[DATA PROVIDED]
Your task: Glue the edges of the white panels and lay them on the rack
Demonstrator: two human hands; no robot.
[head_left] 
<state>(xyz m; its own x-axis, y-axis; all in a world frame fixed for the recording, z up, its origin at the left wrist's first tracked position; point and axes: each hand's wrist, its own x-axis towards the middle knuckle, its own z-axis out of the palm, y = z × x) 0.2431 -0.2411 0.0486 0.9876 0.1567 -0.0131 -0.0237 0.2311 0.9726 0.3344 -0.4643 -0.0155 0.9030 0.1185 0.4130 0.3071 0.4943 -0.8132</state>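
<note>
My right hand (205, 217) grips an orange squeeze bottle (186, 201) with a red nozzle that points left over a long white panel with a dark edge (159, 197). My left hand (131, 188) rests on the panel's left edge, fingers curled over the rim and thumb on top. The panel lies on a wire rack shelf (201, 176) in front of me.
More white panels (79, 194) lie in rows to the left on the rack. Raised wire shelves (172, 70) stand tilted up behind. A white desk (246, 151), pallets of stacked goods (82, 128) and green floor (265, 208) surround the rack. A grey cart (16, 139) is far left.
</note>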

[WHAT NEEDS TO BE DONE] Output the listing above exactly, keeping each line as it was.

[RESPONSE]
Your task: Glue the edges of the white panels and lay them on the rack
Demonstrator: two human hands; no robot.
[head_left] 
<state>(xyz m; its own x-axis, y-axis; all in a world frame fixed for the recording, z up, its origin at the left wrist's first tracked position; point and axes: each hand's wrist, its own x-axis towards the middle knuckle, its own z-axis out of the palm, y = z × x) 0.2431 -0.2411 0.0486 0.9876 0.1567 -0.0131 -0.0237 0.2311 0.9726 0.3344 -0.4643 -0.0155 0.9030 0.1185 0.4130 0.3071 0.4943 -0.8132</state>
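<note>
My right hand (205, 217) grips an orange squeeze bottle (186, 201) with a red nozzle that points left over a long white panel with a dark edge (159, 197). My left hand (131, 188) rests on the panel's left edge, fingers curled over the rim and thumb on top. The panel lies on a wire rack shelf (201, 176) in front of me.
More white panels (79, 194) lie in rows to the left on the rack. Raised wire shelves (172, 70) stand tilted up behind. A white desk (246, 151), pallets of stacked goods (82, 128) and green floor (265, 208) surround the rack. A grey cart (16, 139) is far left.
</note>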

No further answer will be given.